Reading Christopher Howse in Saturday's Daily Telegraph brought back fond memories of my old university: the 'lovely stone-built university city of St Andrews poised between its cliff-top promontory and an empty sweep of sand running north to the river Eden.'

Howse was in St Andrews for some sort of conference in honour of Elizabeth Anscombe. I am guessing that it was something organised by John Haldane. Here is Haldane's succinct obituary of Anscombe, 'a convert to Roman Catholicism and a keen advocate of theological orthodoxy,' and a student of Wittgenstein at Cambridge. Towards the end of his life, the philosopher 'asked Anscombe to put him in touch with a "non-philosophical priest"'. The outcome is not known.
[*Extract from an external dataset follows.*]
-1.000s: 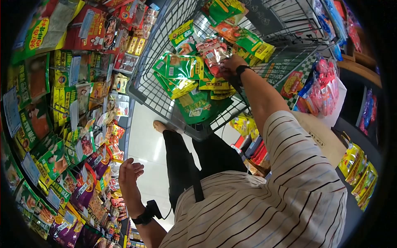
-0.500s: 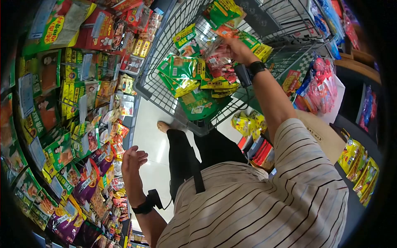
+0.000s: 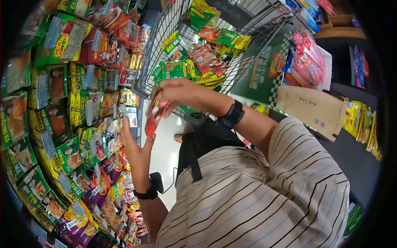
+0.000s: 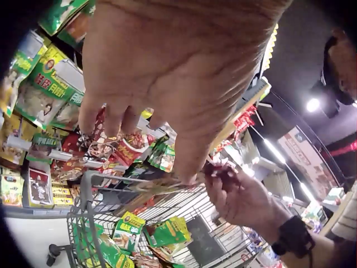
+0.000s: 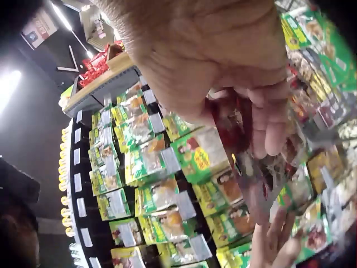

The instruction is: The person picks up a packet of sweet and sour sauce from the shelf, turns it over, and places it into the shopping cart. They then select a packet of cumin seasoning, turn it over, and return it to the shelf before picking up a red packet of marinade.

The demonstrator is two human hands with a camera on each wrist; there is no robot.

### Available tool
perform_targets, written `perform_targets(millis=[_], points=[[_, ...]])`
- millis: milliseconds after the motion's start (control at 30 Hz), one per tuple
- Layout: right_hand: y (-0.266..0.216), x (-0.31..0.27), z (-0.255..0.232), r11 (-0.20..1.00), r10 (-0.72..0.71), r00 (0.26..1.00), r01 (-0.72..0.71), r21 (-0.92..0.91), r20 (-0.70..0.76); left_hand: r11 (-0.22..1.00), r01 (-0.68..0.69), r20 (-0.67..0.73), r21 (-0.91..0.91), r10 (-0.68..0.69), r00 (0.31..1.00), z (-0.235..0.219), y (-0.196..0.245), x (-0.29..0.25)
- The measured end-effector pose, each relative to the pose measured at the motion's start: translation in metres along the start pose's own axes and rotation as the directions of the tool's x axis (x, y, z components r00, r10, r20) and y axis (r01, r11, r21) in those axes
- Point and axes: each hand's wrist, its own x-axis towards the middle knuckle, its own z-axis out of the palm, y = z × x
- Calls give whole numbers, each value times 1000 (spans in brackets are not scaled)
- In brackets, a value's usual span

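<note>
In the head view, my right hand (image 3: 186, 96) grips a red packet (image 3: 156, 113) between thumb and fingers, outside the cart's near left corner. My left hand (image 3: 138, 153) is just below it, thumb spread from straight fingers. In the right wrist view, the red packet (image 5: 240, 139) hangs from my right hand (image 5: 206, 61), with fingertips of my left hand (image 5: 273, 240) near its lower end. Whether they touch it, I cannot tell. My left palm (image 4: 178, 72) fills the top of the left wrist view.
A wire cart (image 3: 142, 89) holds several green, yellow and red packets (image 3: 175, 69). Shelves of hanging packets (image 3: 68, 155) line the left side. To the right are a brown paper bag (image 3: 310, 108), pink wrapped goods (image 3: 308, 62) and yellow packets (image 3: 355, 120).
My right hand has come out of the cart toward my left hand, carrying a red packet. My left hand has risen slightly and its thumb has spread.
</note>
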Motion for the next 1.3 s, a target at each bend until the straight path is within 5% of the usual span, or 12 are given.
perform_targets(millis=[233,433,600,733,900,1033,1300], points=[[43,-11,72,997,82,986,-83,-4,142,993,-116,-49,30,117,992,-17,-23,-66],[56,-25,127,993,90,979,-101,54,185,890,141,-115,-433,-210,971,-27,-64,-123],[65,-31,142,958,-104,994,111,-264,39,603,256,-52,-756,-444,895,-59,-63,-154],[66,-39,166,868,-118,993,98,-486,-11,424,164,-47,-891,-446,894,-72,-82,-176],[90,-40,201,760,8,993,71,-646,118,200,26,-52,-980,-377,925,-92,-86,-195],[110,-32,222,737,106,971,67,-673,212,213,-17,-107,-977,-417,902,-102,-96,-209],[128,-34,268,780,138,974,4,-625,179,148,-57,-114,-987,-409,906,-125,-111,-236]])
In 1957 Anscombe 'protested the award by the University of Oxford of an honorary degree to President Truman, charging that he had commanded the murderous use of nuclear weapons against innocent Japanese civilians.' It makes no difference to the morality of the act, but I had not realised until last week that Nagasaki was home to two-thirds of the Catholic population of Japan. See Sandro Magister's article for more on this tragedy of history.

In July 1968, she and her husband, the philosopher Peter Geach, celebrated Pope Paul VI's Humanae Vitae (in which he overruled the committee he had appointed to deal with the question of contraception, and affirmed the traditional teaching of the Church) with champagne, rather like the motu proprio celebrations this summer.

And here is Anscombe's excellent essay on Transubstantiation, which is really where this post was leading!

3 comments:

Anonymous said...

(Hello - Just to say: I like your blog! God bless.)

The Holy Office said...

Thank you! I am enjoying writing it. May God bless you.

Mary Jane Ballou said...

Another amazing woman! Over at Roman Miscellany, there were stained-glass artist - and now a philosopher.

I'm pretty proud to be a Catholic of the female persuaion.